Aku kaget. Perasaanku bercampur aduk antara gelisah, khawatir, dan takut. Jiwaku guyar seketika.
“Ada apa sayang? Kenapa bayi kita?” Keadaan hatiku semakin tidak karuan. Jantungku berdetak jauh dari normal.
“Bayi kita, tinggi sekali suhu tubuhnya. Wajahnya pucat. Aku sudah bawa ke rumah sakit. Mas.. aku takut… Aku takut sekali…,” jelas Maria dan semakin membuat jiwaku berantakan.
“Baik sayang. Aku segera ke sana,” jawabku tegas.
Aku bergegas pergi meninggalkan semua pekerjaanku. Aku tak peduli lagi pada tawaran itu. Yang ada dibenakku sekarang hanyalah buah hatiku. Aku tak mau kehilangan kebahagiaan yang baru saja kutemukan. Sekarang aku hanya berharap dapat melaju melebihi kecepatan angin dan segera tiba di rumah sakit.
***
Aku berlari menembus ruang dan waktu. Aku tak peduli tatapan semua orang yang memandangku aneh. Kemejaku menjadi lusuh seperti keadaan hatiku yang karut marut. Kulihat isteriku sedang menunggu di luar ruangan IGD. Aku memeluknya erat dan memberinya kekuatan yang juga aku perlukan.
“Bagaimana keadaan bayi kami, Dok?” Tanyaku ingin tahu yang bercampur aduk dengan rasa takut. Dokter menghela nafas. Ada yang tidak beres dari ekspresinya dan itu membuat pikiranku benar-benar kacau.
“Maaf, Pak. Keadaan bayi bapak dan ibu sedang sangat tidak baik. Ia menderita gejala DBD dan trombositnya rendah sekali. Daya tahan tubuhnya juga sangat lemah. Hal ini akan menyebabkan trombosit pada tubuhnya sulit untuk berkembang. Kami akan mengusahakan yang terbaik. Kita serahkan semuanya pada Sang Pemilik Hidup,” jelas dokter.
Kenyataan yang pahit. Duniaku rasanya runtuh. Aku memeluk isteriku yang menangis begitu haru dan tak punya daya untuk berbuat sesuatu. Begitu cepat malapetaka ini menimpa keluarga kecilku.

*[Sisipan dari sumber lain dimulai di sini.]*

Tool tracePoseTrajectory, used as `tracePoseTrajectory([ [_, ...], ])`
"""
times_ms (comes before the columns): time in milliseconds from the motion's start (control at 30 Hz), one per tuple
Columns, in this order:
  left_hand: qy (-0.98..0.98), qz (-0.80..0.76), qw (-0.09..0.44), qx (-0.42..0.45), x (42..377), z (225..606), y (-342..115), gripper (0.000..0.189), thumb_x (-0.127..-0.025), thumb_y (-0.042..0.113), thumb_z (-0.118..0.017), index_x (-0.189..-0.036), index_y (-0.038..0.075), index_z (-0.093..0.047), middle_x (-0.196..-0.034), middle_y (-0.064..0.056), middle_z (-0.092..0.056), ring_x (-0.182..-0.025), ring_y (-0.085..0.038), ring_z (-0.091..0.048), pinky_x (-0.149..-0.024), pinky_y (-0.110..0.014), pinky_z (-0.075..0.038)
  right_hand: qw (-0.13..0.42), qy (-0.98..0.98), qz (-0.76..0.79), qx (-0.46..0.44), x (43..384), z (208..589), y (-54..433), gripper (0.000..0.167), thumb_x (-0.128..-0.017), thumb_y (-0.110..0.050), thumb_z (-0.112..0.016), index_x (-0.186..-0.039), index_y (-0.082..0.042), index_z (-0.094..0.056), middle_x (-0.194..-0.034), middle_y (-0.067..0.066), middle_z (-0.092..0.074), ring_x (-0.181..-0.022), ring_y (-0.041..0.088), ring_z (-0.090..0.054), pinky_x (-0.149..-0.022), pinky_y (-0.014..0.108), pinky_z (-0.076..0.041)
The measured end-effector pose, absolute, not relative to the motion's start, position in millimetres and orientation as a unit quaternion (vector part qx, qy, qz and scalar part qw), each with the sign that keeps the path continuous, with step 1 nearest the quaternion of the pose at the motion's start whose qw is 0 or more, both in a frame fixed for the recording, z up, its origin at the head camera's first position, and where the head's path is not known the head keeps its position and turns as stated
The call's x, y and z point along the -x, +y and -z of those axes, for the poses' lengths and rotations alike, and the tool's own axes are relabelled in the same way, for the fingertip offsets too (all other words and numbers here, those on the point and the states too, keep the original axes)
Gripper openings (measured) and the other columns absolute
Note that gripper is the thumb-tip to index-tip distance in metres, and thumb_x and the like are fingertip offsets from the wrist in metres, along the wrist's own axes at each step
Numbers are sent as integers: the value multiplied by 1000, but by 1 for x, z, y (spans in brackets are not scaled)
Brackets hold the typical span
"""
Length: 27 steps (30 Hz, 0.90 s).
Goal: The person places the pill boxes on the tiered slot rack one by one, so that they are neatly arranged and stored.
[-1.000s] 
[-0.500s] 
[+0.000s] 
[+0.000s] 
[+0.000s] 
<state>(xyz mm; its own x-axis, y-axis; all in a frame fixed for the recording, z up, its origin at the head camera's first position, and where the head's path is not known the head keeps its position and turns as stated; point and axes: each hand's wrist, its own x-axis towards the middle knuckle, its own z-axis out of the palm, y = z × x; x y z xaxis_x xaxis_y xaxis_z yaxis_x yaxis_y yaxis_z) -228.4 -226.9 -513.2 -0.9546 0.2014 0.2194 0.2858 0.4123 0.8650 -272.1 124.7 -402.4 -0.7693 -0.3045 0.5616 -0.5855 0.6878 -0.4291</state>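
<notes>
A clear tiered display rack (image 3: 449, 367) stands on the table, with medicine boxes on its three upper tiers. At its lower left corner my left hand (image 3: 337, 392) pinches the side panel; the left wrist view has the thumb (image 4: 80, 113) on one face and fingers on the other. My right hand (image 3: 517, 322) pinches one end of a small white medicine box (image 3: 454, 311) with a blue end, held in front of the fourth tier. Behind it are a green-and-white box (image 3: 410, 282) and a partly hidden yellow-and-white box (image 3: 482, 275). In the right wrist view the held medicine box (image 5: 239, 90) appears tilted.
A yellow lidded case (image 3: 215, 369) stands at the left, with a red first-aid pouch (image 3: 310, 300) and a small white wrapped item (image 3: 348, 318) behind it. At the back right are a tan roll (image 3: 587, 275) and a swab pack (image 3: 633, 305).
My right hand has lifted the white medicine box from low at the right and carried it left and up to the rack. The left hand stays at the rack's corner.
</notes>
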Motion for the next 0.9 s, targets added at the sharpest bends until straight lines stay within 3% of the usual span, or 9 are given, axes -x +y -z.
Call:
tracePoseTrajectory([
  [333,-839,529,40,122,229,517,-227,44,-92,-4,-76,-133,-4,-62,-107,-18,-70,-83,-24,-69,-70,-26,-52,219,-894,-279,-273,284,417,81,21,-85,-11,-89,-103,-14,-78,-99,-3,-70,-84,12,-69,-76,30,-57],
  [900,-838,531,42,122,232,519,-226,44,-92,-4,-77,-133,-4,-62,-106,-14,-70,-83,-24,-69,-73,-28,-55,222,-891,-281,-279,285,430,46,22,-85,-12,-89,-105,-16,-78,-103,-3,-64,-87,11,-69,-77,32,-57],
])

Tidakkah Tuhan tahu bahwa bayi kami masih sangat kecil. Ia masih belum bisa melakukan apa-apa, apalagi bertahan dari penyakit ini. Mengapa Dia tega menghendaki ini semua? Di mana belaskasih-Nya yang sering diceritakan dalam Injil? Aku tidak terima, namun aku sadar aku tidak bisa melakukan apa-apa, sebab aku hanyalah seorang manusia dengan kebutaan akan keinginan hatinya. Apa salahku Tuhan? Aku butuh jawaban…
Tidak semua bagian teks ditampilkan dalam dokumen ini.